YOUR INSTRUCTIONS: Filter the material below down to the lines with the word "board" and give those lines.

THE DATA:

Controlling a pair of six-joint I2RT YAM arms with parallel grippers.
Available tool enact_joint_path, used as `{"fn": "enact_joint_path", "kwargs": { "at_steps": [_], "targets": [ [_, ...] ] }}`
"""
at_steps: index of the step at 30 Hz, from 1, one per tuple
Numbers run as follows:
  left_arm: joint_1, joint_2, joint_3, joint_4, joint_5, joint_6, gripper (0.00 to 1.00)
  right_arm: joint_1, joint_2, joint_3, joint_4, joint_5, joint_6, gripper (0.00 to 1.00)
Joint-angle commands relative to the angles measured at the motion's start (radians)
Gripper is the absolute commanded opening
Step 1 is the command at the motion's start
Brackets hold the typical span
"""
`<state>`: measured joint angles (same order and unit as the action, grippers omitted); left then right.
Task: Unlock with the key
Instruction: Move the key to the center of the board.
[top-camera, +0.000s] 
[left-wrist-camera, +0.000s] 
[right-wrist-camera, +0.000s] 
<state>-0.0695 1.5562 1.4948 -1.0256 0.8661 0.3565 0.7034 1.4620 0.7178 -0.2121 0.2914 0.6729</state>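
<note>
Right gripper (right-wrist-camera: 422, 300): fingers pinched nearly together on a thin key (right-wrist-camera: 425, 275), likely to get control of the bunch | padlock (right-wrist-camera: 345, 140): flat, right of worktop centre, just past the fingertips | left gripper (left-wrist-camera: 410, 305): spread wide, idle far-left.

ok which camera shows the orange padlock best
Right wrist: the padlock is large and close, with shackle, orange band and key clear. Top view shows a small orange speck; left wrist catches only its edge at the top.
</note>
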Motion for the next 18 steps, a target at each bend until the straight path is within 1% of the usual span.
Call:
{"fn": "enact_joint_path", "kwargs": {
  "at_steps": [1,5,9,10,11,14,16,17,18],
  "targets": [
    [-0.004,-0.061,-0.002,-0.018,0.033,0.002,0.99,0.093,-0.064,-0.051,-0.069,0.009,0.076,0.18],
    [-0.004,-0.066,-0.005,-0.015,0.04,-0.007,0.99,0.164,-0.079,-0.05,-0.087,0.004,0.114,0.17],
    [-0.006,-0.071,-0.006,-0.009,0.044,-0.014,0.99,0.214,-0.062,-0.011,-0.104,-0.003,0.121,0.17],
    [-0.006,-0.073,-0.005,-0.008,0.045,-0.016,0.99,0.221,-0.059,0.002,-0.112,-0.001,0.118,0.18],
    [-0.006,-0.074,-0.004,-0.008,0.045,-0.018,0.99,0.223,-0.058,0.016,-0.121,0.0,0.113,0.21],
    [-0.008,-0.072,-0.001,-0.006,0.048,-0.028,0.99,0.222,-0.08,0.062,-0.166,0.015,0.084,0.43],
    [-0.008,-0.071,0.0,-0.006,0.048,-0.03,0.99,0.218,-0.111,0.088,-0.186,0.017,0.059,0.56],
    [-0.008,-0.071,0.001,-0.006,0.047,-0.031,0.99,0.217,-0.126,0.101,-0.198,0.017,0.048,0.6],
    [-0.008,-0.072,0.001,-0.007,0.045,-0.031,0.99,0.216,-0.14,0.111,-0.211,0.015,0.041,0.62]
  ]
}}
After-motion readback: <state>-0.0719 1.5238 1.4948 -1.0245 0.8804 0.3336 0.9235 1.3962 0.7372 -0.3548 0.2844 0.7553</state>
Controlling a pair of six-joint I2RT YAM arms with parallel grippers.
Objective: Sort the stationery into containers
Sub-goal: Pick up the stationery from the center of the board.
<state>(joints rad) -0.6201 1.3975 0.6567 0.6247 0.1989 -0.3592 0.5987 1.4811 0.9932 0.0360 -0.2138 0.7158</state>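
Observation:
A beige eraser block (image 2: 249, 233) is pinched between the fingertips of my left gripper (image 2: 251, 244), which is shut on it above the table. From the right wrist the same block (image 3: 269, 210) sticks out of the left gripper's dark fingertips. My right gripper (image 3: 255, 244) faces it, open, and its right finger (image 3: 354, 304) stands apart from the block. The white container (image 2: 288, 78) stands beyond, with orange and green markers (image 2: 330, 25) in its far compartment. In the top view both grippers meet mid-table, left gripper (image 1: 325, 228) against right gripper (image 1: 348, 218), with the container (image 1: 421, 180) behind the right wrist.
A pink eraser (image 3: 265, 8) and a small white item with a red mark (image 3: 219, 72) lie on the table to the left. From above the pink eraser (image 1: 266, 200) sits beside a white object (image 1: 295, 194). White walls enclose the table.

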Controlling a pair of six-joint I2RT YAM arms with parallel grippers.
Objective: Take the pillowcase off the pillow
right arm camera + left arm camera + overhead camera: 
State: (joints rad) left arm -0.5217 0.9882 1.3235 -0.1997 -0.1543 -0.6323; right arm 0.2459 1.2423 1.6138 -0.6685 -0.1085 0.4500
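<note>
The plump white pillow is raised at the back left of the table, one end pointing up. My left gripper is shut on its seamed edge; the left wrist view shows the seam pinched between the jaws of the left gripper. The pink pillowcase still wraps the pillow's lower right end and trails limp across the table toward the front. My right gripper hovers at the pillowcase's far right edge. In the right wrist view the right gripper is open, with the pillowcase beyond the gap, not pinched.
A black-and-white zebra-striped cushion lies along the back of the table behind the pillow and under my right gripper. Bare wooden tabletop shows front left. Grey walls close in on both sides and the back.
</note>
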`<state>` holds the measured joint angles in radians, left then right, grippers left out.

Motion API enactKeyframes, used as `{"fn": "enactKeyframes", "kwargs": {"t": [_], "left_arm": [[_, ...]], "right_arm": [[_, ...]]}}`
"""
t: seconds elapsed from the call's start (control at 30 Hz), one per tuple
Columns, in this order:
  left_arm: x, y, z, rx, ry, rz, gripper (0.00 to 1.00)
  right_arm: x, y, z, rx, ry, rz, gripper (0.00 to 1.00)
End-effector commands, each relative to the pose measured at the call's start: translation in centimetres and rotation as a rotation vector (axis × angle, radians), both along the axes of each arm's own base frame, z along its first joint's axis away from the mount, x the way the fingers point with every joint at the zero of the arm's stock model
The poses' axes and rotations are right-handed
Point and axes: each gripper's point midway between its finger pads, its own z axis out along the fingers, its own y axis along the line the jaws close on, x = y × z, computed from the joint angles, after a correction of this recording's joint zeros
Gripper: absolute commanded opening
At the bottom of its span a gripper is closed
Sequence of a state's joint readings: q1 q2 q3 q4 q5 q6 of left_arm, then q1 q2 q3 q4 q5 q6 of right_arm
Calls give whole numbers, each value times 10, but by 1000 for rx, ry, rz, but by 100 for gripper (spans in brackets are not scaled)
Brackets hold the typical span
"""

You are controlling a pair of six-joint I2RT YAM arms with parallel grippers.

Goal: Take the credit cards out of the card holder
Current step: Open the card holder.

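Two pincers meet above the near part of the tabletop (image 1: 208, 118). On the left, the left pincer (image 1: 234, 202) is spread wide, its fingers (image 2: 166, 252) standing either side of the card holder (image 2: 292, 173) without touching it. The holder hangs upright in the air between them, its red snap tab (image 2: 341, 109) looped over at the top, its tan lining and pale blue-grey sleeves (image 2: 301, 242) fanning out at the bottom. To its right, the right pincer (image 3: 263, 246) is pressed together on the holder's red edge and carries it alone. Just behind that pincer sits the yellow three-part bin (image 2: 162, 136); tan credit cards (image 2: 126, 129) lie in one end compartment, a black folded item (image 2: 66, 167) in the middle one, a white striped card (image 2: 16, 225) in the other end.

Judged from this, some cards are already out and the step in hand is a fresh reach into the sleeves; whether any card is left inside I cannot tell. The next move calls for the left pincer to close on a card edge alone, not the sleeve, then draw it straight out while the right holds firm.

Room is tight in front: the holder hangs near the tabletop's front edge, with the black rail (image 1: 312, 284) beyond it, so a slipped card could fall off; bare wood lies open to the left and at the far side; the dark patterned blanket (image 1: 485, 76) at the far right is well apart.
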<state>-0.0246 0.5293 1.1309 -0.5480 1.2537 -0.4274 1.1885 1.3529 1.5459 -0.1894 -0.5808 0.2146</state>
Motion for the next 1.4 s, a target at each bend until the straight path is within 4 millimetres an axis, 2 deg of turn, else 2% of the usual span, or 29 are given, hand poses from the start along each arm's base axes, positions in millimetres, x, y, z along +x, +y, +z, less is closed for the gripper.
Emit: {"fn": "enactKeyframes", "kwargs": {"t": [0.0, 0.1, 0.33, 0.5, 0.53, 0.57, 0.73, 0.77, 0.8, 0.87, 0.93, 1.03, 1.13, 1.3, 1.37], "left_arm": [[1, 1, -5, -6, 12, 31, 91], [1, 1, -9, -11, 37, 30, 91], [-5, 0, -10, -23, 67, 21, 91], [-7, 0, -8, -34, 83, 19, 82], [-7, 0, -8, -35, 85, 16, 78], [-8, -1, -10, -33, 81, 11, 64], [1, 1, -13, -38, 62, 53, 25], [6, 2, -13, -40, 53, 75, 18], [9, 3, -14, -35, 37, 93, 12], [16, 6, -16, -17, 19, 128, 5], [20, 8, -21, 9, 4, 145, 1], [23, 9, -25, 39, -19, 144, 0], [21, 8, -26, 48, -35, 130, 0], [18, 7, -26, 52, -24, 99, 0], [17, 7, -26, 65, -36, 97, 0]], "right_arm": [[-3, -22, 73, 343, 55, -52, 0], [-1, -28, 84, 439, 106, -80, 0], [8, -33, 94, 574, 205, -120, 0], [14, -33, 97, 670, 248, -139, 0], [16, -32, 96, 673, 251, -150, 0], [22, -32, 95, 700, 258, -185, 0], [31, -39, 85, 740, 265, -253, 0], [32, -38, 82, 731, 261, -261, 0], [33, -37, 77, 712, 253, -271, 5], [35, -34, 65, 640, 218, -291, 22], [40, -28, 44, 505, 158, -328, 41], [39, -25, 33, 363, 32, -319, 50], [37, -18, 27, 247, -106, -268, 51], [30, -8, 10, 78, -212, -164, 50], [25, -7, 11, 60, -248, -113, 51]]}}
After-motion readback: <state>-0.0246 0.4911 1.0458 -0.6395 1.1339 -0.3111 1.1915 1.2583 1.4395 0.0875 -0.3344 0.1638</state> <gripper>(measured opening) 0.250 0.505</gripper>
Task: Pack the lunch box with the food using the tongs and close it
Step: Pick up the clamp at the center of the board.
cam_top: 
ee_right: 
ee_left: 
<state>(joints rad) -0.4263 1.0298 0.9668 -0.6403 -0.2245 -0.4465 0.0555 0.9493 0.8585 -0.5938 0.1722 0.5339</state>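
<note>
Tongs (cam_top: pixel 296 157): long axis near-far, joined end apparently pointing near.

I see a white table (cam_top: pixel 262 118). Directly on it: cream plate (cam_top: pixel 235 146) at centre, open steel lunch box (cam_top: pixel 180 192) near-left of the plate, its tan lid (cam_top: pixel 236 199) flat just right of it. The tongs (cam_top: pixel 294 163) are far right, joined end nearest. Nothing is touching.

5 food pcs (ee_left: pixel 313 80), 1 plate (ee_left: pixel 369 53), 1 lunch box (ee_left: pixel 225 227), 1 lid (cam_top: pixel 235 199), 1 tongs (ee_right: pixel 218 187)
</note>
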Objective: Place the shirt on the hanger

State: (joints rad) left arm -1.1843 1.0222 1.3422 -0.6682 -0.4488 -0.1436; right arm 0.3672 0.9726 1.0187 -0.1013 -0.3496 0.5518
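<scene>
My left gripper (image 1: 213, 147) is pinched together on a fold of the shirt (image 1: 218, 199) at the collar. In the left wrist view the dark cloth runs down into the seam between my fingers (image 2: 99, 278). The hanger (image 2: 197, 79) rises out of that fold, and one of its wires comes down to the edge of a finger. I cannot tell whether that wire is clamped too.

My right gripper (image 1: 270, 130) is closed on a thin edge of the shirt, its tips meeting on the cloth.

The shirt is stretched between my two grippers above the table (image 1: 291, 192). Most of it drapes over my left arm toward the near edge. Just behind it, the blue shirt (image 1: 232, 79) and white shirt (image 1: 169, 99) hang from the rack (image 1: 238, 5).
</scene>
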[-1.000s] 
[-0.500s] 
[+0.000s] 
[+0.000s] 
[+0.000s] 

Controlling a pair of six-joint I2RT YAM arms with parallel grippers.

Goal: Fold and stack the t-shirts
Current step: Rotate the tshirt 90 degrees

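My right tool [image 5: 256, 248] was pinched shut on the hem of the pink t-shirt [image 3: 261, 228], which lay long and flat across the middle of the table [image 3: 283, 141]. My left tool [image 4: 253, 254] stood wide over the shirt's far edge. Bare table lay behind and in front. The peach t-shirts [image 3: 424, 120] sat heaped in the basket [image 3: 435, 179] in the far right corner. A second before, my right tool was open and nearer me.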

ANSWER FOR THE TASK:
Instruction: Move the key to the center of the board.
Sub-goal: Pick up the stationery from the center of the board.
Step: Pick up the clamp at the center of the board.

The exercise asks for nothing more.